I feel a bit of a rant coming on. This is about software developer mindsets, but it's also about "processes", which can be a bit of a scary term to many developers.
I got quite lucky in my career, in two particular ways.
First, in my first job I struck up a pretty good relationship with our CTO. He and I had quite a few conversations about the why and wherefore of what we were doing, from a business rather than a development perspective. That has left me with an interest in the big picture.
Second, I got sucked pretty much from the get-go into ops. We called it system administration then.
For $reasons, I used to be one of the few developers who got root access to production machines in a bunch of companies.
This has helped me get a fairly good understanding of what operations require from developers. It's quite different from what developers require from each other.
In some ways, it's the exact opposite.
The way these two things fit together is through the nebulous concept of "processes", which most people seem to immediately associate with some ISO standard and certifications, which is followed by endless amount of documentation, which must lead to the conclusion that processes must stand in the way of developers doing what they should be doing, which is programming.
I used to be like that.
So what does operations require from developers?
Developers often think of that in terms of "make things easy for ops", such as giving them a single binary to run instead of having them wade through configuration files. And to a degree, that's a fair enough goal to have for devs.
But the truth is, that ops tend to have some coding ability, and there are a ton of configuration management tools out there and in active use.
Complex setups that can be scripted aren't all that complex.
In fact, what operations require *more* from software is adaptability. The way devs tend to run software is usually *not* the way ops need to run it. Simplicity can be a bit of an own goal.
Or, to put it differently, while ops are end-users, they're not to be confused with grandpa trying to figure out this new-fangled electronic mail thingimajig.
What ops require above anything else from devs is boring.
No, really, that's it. Software should be boring.
That is, it should be predictable.
Configuration file formats changing, interfaces changing, setup procedures changing, requirements changing - all of these things shouldn't happen.
Of course they will, and they will have to. That's where scripting helps ops out again. But that means that any change in what ops can reasonably expect must be documented and the documentation communicated in a manner that ops can deal with.
You cannot communicate this the day before a new release should go live.
Which brings me back to processes.
A process is nothing more than putting this communication in place.
The way this manifests is most typically through checklists. Follow steps a-z in your release from dev to ops.
But what these checklists *encapsulate* is the organisation's understanding of the needs of ops from devs (and vice versa for e.g. bug reporting procedures, etc.)
QA is usually in the middle of this process, adding the required check mark on one of the boxes on the list.
Every organisation has a process for this. Every single one of them. Even if it's "oh I just upload that JS file to the production server", that's a process.
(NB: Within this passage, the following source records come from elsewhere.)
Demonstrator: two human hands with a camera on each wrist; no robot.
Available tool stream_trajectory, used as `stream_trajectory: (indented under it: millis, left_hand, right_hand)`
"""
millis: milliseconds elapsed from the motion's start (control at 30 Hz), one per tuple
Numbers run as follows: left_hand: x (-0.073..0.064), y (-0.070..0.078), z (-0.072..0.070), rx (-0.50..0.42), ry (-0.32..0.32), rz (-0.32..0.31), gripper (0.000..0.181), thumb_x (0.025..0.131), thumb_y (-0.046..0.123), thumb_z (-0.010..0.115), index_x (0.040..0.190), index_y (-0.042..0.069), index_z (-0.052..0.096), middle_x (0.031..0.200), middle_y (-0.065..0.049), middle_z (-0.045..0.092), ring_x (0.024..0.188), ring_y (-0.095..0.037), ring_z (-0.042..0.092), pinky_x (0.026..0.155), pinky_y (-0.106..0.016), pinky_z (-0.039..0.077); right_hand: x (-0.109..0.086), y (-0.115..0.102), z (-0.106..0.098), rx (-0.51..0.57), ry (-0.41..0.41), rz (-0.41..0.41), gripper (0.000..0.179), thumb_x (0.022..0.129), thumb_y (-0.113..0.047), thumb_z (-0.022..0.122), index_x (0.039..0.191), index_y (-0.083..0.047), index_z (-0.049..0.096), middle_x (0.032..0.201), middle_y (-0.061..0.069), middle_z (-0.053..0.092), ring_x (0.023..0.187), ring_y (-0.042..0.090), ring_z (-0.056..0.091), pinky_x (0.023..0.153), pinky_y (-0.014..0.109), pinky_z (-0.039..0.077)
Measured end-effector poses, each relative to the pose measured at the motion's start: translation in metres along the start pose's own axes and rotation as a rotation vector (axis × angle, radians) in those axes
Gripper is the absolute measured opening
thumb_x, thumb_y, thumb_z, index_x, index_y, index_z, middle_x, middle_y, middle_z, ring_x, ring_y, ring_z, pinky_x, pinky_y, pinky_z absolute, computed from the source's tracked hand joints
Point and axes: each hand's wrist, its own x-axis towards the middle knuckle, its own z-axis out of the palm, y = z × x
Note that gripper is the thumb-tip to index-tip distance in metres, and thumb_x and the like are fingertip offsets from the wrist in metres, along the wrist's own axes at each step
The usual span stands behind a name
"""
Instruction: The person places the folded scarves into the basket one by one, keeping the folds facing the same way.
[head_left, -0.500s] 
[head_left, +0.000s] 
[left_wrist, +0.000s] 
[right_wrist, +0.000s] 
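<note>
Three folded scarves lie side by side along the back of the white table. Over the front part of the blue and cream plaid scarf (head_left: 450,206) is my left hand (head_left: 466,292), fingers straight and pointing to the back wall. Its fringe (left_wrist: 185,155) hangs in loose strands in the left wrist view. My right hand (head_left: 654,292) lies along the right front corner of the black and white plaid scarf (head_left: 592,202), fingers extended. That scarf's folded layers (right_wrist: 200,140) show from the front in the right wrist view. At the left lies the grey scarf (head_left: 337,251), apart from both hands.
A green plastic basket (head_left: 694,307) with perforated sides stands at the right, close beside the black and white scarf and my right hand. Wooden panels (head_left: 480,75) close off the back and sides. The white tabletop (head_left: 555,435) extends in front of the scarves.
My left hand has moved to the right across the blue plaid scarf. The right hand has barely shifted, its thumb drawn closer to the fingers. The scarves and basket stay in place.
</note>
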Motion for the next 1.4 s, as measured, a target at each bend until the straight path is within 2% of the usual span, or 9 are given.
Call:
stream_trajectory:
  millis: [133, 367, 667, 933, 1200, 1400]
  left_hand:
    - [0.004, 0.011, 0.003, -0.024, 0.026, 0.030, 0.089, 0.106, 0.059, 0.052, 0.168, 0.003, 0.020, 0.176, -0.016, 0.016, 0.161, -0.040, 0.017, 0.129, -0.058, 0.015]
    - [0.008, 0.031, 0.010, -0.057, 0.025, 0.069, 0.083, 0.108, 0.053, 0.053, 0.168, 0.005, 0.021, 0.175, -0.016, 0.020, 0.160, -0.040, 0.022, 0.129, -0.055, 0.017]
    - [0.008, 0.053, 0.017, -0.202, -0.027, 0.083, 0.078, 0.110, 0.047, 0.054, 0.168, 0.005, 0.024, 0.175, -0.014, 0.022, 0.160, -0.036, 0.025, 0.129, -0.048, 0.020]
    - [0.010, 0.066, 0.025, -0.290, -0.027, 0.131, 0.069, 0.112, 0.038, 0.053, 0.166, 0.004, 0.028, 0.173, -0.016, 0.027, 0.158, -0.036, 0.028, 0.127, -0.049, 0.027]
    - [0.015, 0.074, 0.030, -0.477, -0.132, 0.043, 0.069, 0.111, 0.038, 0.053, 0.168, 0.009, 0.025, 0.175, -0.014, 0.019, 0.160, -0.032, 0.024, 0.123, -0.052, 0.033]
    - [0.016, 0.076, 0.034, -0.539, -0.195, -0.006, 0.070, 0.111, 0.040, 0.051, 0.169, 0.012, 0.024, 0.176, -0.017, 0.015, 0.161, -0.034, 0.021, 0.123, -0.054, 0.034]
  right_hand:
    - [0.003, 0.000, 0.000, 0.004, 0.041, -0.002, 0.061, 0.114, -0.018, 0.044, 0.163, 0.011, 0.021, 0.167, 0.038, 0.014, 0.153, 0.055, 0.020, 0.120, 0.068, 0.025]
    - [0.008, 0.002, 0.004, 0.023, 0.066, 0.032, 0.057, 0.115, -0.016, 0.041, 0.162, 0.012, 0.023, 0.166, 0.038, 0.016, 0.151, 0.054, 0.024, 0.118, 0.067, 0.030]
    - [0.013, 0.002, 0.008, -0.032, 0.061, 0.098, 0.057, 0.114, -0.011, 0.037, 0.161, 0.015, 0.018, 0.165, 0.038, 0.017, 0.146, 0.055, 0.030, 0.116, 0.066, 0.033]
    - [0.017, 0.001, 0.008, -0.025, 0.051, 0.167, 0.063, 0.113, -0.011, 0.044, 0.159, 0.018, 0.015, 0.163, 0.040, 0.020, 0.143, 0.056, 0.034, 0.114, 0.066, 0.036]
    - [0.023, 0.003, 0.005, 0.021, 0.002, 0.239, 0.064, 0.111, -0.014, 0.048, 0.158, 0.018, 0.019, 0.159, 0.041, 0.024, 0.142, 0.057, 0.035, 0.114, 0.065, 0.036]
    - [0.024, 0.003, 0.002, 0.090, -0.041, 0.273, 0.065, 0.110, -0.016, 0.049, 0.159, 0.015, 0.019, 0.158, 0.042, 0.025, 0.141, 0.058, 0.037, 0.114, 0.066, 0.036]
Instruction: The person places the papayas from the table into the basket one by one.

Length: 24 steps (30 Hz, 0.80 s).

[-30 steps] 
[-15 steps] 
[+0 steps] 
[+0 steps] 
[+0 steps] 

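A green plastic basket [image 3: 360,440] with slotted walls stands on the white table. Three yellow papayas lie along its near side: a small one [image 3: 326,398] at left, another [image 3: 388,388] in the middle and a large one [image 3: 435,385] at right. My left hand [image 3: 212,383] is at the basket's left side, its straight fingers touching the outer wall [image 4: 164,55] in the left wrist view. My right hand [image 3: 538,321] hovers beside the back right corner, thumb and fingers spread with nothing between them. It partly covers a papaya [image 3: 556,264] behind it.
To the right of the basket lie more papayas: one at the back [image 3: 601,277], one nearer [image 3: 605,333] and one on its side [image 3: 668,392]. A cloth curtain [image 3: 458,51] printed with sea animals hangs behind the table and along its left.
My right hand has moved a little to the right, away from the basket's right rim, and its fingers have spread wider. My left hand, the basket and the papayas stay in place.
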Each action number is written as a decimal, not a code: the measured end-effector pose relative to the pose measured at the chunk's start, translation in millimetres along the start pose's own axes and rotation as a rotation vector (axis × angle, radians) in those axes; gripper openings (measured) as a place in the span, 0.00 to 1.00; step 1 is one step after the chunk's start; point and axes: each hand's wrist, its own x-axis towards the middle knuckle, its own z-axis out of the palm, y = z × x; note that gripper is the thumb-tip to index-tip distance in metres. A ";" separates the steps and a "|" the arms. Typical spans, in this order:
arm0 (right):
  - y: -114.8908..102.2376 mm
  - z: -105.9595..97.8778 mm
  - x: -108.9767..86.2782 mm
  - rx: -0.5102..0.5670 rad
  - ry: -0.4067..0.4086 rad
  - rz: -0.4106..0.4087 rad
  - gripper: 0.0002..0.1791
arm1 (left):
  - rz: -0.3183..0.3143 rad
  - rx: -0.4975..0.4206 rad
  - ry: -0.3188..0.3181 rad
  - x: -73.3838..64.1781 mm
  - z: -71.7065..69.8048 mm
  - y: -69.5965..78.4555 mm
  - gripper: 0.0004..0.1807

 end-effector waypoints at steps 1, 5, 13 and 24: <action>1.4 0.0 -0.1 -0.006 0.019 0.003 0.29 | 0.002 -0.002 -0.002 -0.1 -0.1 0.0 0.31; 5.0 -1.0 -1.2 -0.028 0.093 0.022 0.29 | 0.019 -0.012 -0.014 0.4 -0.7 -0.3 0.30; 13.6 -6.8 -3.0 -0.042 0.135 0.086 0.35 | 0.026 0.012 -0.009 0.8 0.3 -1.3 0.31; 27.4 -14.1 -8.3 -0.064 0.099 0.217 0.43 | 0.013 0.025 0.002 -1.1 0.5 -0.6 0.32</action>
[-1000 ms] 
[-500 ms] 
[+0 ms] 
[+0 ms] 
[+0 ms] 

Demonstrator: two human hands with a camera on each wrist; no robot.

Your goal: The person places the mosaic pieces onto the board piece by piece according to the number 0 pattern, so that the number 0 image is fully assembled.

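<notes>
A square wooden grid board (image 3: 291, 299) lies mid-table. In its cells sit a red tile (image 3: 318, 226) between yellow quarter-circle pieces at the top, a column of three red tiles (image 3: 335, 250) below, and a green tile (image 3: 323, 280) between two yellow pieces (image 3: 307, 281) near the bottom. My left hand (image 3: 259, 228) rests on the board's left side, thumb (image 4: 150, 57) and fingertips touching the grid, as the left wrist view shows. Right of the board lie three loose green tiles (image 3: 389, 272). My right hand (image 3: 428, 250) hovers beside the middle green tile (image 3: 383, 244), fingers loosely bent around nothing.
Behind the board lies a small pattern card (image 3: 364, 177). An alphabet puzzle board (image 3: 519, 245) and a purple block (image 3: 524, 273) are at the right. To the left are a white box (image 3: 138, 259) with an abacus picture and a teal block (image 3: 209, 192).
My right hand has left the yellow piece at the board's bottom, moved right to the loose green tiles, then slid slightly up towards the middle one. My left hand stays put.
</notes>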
It's a shitty one, but it is one.
What is often missing are the checklists. And some structured discussions around how to get to checklists. All of which is shorthand for communication.
The discussions tend to lead to more or less the same place: you either need a gate, or you need recovery.
A gate is a kind of barrier in the process that is somewhat cumbersome to pass, but if you have the right key, passing isn't all that hard.
QA is such a gate. If you cannot pass QA's requirements - which is usually in the form of regression tests and new feature tests - then you cannot go to production.
Recovery refers to the set of procedures you have for rolling back to the last known state in case of a production failure.
Recovery tends to be good in orgs with weak gates and vice versa.
I'm a bit traditionally minded here, and personally prefer my gates to be strong. The industry as a whole tends to prefer strong recovery. There is almost always a mixture of the two employed.
In the end, it barely matters. What matters is that the business goals are met reliably, and the delivery team is not unreasonably stressed out by their combined efforts.
What the whole thing requires regardless of the balance struck here is that developers take some ownership.
This isn't to say that developers "own" that everything goes smoothly. That would be an exaggeration.
But they cannot reasonably have the mindset that throwing code "over the wall" is their job. Their job is to provide to the next down the line - QA, ops, both - exactly what those parties require to do *their* respective jobs.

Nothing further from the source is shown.